In March 2010, Richmond, Va.-based Call FCU launched its mobile banking platform using a solution provided by Fiserv, said Executive Vice President Karen Salmons. "It's the wave of the future- we know that," she said. "We know that every teenager communicates through cell phones now, so that's really the target we need to go after. Our membership is somewhat older, and we need to attract that younger demographic."

One year after launching its mobile offering, Call has experienced approximately a 10% adoption rate among members, said Salmons, with 70 to 100 new members signing up each month.

"We haven't majorly pushed it," she said. "We think it's a great feature, but right now we're promoting checking accounts."

Salmons explained that around the same time as it launched its mobile platform, the $337-million Call FCU also converted to a community charter, and as a result has been promoting more traditional products, as well.

"Because we have been focused on how we approach the new community charter, [mobile] has been in the background," she said, noting CFCUexpects to make a stronger mobile push beginning in May.

Platform Access

Call's mobile platform can be accessed either through text messages or through mobile web browsing, and Salmons said that one of the advantages to members is that anyone can use the mobile banking, even if they don't have a web-enabled phone. Members can check balances, get text alerts and look at their banking history through the text banking, whereas those with web-enabled phones can also transfer funds and pay bills.
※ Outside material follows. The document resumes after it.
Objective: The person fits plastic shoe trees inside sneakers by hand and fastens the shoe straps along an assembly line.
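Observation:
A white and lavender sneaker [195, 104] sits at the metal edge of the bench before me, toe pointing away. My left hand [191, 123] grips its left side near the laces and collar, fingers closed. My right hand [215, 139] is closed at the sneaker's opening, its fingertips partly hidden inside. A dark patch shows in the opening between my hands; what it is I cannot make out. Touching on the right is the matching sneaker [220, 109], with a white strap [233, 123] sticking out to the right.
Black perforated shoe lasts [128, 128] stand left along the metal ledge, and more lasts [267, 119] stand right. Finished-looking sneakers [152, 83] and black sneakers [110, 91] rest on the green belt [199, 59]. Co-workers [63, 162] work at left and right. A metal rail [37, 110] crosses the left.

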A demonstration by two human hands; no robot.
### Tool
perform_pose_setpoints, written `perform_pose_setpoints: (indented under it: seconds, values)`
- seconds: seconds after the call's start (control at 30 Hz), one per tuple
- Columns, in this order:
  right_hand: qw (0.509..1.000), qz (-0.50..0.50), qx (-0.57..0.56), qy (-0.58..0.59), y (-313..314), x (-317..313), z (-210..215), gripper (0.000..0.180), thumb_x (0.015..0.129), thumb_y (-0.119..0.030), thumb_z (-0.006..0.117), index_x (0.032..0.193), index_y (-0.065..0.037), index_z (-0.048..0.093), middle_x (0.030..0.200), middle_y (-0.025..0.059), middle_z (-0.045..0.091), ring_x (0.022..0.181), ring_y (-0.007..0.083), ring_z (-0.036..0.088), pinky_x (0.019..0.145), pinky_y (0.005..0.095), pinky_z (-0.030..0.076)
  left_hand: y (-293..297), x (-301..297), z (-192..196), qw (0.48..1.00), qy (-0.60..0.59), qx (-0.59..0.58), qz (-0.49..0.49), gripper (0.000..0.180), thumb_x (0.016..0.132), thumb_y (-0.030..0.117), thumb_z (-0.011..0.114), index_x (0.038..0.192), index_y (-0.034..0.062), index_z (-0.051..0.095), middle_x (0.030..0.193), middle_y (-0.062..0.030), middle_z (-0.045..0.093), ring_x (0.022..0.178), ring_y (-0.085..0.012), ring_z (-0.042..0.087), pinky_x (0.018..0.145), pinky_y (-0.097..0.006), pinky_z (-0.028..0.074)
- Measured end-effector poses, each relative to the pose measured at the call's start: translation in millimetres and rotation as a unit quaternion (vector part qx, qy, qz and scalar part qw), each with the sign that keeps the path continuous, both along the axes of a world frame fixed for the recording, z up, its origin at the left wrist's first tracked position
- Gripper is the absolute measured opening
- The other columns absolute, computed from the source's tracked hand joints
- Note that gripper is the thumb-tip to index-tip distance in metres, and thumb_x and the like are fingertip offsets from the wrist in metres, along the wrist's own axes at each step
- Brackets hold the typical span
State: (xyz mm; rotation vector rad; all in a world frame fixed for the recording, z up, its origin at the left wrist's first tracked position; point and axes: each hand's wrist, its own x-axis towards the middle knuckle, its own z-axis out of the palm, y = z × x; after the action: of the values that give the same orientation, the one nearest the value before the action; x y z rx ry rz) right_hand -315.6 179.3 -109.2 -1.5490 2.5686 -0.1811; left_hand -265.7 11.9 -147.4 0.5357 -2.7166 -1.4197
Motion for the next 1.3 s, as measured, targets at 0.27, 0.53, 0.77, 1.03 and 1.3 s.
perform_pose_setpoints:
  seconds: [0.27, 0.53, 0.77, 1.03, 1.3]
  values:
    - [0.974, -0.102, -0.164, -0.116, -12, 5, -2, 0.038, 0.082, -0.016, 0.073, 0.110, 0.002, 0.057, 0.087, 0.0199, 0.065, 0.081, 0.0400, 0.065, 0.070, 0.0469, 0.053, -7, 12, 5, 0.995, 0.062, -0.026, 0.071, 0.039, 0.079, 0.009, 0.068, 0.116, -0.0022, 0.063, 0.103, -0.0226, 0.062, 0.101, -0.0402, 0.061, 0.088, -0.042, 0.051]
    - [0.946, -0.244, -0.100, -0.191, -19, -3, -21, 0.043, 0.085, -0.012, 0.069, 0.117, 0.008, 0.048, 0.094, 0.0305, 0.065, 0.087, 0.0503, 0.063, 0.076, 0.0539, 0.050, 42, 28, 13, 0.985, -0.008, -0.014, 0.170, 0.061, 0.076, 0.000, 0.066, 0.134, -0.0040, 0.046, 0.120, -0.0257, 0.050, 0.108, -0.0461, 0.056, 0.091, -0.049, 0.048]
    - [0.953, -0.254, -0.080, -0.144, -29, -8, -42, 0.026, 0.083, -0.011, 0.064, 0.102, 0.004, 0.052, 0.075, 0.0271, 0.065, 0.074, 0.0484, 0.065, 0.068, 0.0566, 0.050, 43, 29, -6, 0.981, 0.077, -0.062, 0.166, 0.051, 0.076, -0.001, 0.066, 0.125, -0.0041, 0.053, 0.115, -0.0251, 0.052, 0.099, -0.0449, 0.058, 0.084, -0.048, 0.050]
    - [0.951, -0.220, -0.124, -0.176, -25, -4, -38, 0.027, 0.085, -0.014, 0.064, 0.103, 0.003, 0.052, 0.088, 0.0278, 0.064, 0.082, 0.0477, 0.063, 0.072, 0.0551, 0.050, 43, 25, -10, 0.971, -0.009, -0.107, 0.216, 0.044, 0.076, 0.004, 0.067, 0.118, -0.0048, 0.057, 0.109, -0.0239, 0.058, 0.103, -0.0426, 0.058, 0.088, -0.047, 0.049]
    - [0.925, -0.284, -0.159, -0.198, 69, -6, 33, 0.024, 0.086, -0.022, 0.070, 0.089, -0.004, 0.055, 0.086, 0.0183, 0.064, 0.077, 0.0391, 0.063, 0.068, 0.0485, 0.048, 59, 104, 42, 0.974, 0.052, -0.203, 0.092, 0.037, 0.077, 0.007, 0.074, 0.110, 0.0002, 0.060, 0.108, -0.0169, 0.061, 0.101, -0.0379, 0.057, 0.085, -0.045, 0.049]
Remote deposit capture is not offered, but Salmons said that management felt it wasn't something members would use enough to merit the cost of deploying it. Besides, she said, "the trend is going toward ACH and direct deposit, not so much paper checks."

The iPhone Effect

A little more than 2,000 miles away in Salt Lake City, the $2.8-billion Mountain America FCU has offered mobile banking services in some form since about 2006, when it launched access via a mobile browser. MACU-which at the time had close to 300,000 members-struggled to attract more than a few hundred users to the service, recalled Tony Rasmussen, SVP of e-services.
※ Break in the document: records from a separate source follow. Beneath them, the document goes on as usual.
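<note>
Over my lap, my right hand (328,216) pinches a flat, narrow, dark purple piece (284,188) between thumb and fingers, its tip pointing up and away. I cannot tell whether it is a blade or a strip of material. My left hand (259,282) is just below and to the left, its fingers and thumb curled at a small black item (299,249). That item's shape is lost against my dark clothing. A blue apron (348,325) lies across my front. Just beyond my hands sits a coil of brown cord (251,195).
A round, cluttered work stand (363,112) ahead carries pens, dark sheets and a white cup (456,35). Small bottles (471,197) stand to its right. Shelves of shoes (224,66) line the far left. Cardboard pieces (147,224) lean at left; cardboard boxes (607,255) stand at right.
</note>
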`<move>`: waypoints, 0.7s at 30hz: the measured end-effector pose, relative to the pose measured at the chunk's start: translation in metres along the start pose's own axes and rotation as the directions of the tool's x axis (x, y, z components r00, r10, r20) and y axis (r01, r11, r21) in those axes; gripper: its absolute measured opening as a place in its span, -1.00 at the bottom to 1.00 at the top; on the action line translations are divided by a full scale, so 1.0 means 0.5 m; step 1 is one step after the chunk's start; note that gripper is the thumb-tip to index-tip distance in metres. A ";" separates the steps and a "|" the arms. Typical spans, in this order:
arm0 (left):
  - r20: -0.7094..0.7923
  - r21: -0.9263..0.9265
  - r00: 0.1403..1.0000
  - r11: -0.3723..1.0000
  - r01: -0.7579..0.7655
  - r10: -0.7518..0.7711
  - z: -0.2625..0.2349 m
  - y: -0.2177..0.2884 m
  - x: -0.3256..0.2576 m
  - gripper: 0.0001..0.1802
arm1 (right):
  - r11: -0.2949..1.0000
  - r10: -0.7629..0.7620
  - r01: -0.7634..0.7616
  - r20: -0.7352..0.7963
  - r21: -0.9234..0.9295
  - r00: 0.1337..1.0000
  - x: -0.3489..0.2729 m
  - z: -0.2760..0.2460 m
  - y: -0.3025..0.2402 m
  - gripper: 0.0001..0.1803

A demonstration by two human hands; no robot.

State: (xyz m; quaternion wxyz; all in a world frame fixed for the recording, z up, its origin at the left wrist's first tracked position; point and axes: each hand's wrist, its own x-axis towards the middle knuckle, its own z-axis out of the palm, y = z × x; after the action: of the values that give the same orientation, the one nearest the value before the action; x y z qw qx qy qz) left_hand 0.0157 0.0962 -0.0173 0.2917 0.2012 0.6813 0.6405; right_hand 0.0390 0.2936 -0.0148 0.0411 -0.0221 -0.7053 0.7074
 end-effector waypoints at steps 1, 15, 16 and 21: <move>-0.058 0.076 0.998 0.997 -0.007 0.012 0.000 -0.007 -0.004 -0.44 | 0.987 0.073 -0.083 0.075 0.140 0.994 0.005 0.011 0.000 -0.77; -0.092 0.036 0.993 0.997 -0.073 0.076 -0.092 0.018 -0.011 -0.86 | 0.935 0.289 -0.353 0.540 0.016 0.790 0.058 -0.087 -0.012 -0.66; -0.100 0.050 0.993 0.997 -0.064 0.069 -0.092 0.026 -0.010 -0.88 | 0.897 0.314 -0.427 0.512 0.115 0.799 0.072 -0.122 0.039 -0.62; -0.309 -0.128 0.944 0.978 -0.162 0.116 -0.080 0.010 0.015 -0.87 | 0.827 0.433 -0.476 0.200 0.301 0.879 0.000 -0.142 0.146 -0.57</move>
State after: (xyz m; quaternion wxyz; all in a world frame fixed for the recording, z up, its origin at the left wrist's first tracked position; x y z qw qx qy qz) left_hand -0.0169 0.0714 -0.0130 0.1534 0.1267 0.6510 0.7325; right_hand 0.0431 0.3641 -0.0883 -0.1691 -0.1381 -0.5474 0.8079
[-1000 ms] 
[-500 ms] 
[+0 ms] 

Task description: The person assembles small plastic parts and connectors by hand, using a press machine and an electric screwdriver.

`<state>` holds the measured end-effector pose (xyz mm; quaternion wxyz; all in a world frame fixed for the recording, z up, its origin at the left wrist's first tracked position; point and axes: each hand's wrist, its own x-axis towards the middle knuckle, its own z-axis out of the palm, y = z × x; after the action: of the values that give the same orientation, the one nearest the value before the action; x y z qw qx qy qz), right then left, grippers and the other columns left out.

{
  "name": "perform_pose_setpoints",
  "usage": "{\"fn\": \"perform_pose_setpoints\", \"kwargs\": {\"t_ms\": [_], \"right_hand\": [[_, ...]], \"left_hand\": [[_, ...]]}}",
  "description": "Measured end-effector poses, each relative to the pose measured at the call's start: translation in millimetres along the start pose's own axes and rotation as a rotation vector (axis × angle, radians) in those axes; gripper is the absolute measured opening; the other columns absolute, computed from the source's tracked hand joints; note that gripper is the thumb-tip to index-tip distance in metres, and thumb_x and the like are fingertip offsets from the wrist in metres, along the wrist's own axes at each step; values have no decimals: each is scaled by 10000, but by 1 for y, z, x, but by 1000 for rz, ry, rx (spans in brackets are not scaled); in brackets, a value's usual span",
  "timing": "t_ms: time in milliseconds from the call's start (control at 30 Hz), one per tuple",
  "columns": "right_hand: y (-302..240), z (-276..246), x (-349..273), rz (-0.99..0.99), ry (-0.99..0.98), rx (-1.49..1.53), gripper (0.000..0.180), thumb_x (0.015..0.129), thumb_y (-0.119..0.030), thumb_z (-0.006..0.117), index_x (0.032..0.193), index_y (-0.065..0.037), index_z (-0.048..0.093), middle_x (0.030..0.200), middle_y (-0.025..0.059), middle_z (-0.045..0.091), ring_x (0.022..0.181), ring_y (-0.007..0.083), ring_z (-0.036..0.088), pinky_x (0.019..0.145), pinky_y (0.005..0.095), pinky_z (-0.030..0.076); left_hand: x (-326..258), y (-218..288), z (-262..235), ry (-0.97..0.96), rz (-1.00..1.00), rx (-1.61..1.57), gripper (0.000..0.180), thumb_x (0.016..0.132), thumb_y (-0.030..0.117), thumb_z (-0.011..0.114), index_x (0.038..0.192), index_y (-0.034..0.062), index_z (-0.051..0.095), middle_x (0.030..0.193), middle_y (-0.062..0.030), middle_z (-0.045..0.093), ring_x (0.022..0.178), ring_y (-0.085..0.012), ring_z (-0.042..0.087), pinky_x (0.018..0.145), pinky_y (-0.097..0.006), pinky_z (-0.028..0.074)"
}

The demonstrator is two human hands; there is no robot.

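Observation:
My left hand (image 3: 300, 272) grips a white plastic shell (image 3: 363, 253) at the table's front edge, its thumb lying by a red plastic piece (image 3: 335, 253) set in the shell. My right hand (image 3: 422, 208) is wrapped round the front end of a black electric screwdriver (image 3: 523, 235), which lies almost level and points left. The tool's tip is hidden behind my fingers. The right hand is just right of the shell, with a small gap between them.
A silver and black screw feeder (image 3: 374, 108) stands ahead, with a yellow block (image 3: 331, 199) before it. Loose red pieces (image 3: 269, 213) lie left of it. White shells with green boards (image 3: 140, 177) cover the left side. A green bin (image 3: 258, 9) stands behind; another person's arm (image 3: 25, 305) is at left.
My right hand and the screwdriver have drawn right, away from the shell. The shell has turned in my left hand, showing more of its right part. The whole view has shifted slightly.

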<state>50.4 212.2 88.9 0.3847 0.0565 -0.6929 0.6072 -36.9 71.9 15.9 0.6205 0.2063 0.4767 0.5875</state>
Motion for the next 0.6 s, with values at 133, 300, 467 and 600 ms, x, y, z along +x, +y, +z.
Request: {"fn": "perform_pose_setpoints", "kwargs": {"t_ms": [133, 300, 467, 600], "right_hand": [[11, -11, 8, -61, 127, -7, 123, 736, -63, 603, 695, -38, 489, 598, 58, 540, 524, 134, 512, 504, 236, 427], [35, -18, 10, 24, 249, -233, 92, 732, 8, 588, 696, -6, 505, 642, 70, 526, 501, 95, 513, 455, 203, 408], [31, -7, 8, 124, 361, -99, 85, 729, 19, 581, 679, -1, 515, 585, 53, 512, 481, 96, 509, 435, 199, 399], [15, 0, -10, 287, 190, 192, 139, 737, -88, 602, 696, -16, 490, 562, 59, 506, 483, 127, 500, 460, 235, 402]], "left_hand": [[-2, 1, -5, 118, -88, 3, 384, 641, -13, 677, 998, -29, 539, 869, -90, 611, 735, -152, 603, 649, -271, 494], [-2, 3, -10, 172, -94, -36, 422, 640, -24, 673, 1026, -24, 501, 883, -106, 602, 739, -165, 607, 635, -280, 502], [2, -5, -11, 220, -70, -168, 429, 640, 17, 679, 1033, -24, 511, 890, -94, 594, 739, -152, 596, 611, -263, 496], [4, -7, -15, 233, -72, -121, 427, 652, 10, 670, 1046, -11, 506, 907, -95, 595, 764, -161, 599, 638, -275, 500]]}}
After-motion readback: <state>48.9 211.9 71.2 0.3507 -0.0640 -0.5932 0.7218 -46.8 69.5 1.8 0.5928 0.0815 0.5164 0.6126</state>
But Rasmussen noted that when the iPhone launched in June of 2007-followed shortly thereafter by the launch of MACU's iPhone app-"at that point we began to see hundreds of users joining every month."
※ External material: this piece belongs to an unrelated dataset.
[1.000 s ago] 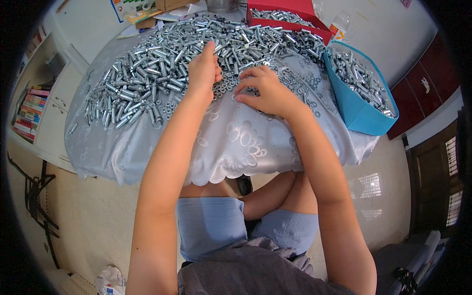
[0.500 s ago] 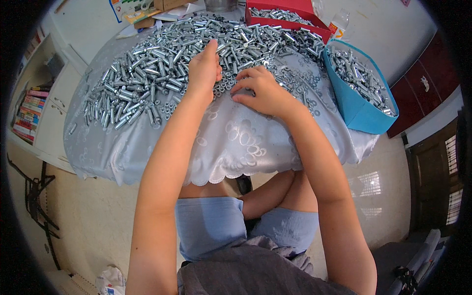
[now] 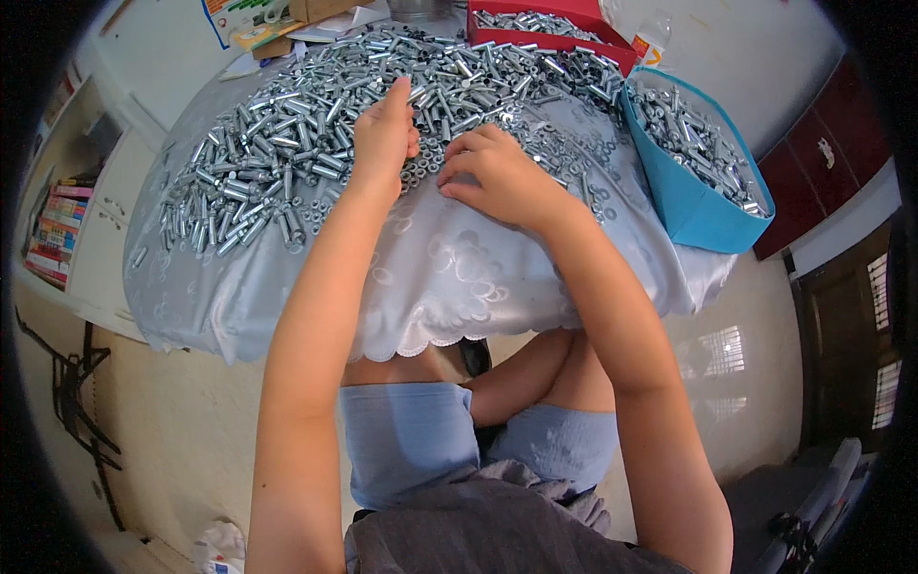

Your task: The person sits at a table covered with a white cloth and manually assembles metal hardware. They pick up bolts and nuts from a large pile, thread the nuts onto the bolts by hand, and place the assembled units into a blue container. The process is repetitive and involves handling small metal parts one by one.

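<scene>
A big heap of silver metal sleeve anchors (image 3: 277, 143) covers the far half of the round table. Along its near edge lie small hex nuts (image 3: 418, 172) and washers. My left hand (image 3: 381, 143) rests at the heap's near side, thumb pointing up and fingers curled in; whatever it may hold is hidden. Just right of it, my right hand (image 3: 497, 177) hovers over or touches the nuts, palm down. Its fingers are bent, with a gap between thumb and forefinger, and nothing shows in them.
A blue fabric bin (image 3: 712, 225) full of anchors stands at the table's right edge. Behind the heap are a red box (image 3: 612, 43) with more metal parts, a plastic bottle (image 3: 652, 40) and a metal pot (image 3: 421, 10). A pale satin tablecloth (image 3: 449, 273) hangs over the front edge.
Both hands have shifted slightly left relative to the view, keeping much the same pose. The view itself has moved a little. The heap looks the same.
</scene>
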Tool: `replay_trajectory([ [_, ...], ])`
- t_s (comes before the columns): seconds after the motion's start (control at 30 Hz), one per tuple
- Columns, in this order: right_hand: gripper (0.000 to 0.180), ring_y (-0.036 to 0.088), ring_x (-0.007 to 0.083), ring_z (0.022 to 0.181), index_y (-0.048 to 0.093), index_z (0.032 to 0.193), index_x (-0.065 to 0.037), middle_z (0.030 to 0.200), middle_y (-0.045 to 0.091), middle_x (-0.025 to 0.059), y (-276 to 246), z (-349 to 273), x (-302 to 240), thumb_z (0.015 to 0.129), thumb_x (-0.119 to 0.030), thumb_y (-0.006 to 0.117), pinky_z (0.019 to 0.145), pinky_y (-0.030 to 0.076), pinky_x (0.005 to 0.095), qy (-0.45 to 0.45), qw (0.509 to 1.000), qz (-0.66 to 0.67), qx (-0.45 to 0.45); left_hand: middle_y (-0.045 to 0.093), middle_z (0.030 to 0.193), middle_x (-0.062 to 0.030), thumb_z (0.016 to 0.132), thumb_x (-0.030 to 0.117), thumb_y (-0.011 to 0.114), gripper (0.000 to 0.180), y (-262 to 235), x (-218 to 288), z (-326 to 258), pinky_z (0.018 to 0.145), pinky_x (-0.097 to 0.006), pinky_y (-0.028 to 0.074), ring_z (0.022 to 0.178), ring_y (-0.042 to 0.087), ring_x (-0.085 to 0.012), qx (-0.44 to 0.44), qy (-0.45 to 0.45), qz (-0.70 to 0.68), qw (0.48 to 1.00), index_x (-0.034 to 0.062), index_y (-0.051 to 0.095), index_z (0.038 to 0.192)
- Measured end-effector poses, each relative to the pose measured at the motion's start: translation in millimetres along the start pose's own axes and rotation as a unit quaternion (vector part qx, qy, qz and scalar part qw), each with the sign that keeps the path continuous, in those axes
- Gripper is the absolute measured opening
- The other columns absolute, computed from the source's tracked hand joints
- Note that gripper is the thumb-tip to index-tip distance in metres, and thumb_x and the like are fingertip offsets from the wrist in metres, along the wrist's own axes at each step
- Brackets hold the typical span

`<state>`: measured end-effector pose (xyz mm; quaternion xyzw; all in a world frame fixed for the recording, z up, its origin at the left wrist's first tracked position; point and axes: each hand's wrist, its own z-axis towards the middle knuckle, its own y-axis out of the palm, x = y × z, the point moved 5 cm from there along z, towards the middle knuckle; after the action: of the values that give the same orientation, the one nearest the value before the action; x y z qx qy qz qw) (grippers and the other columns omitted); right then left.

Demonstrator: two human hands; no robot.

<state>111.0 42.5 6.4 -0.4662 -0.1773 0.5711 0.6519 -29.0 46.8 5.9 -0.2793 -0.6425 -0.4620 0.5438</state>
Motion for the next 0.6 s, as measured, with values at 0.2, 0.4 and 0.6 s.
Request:
replay_trajectory([
  [0.2, 0.012, 0.053, 0.0285, 0.081, 0.06, 0.08, -0.002, 0.081, 0.059, 0.0126, -3, 6, 9, 0.077, -0.014, 0.056, 0.077, 0.041, 0.0356, 0.015, 0.996, 0.015, 0.081, 0.038, 0.053, 0.0038, 0.08, 0.039, 0.058, 0.036, -4, -5, 4, 0.038, -0.021, 0.029, 0.044, 0.037, -0.0061, -0.016, -0.004, 0.002, 1.0, 0.0102, 0.044, 0.062],
  [0.4, 0.019, 0.051, 0.0118, 0.065, 0.054, 0.086, 0.0, 0.071, 0.054, 0.0053, -14, 5, 20, 0.088, -0.017, 0.048, 0.062, 0.043, 0.0259, 0.19, 0.928, 0.281, 0.151, 0.032, 0.054, 0.0055, 0.08, 0.038, 0.058, 0.037, 3, -6, -2, 0.041, -0.021, 0.027, 0.047, 0.035, -0.0063, -0.043, -0.039, 0.048, 0.997, 0.0162, 0.036, 0.06],
  [0.6, 0.024, 0.05, 0.0083, 0.058, 0.053, 0.081, 0.001, 0.067, 0.053, 0.0026, -20, 5, 36, 0.089, -0.022, 0.049, 0.051, 0.04, 0.0219, 0.225, 0.878, 0.373, 0.201, 0.029, 0.051, 0.0064, 0.08, 0.04, 0.057, 0.039, 14, -9, -9, 0.042, -0.022, 0.026, 0.046, 0.034, -0.0065, -0.11, -0.063, 0.075, 0.989, 0.0171, 0.033, 0.059],
])
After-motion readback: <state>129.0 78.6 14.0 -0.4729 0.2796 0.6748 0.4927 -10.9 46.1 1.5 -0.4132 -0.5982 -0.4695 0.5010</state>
Today MACU has more than 350,000 members, about 44,000 of whom are mobile users. Despite the major differences in their membership numbers, both MACU and Call Federal are fairly close to one another with overall mobile penetration, at about 13% and 10%, respectively.

MACU's mobile user-ship grew dramatically between March 2010 and March 2011, rising by more than 11,000 members who have downloaded and used the CU's app for iPhone and Android devices, and about 16,000 additional members utilizing the mobile browsing capabilities.

While Mountain America has run campaigns to push mobile adoption, Rasmussen credited the downloadable app as the real driver of usage. "The iPhone and Android really changed the end-user experience. It was more intuitive for a lot of users. So even though some members had [used some type of mobile banking] before, I think the iPhone and Android made it fun and easy and sexy to do that."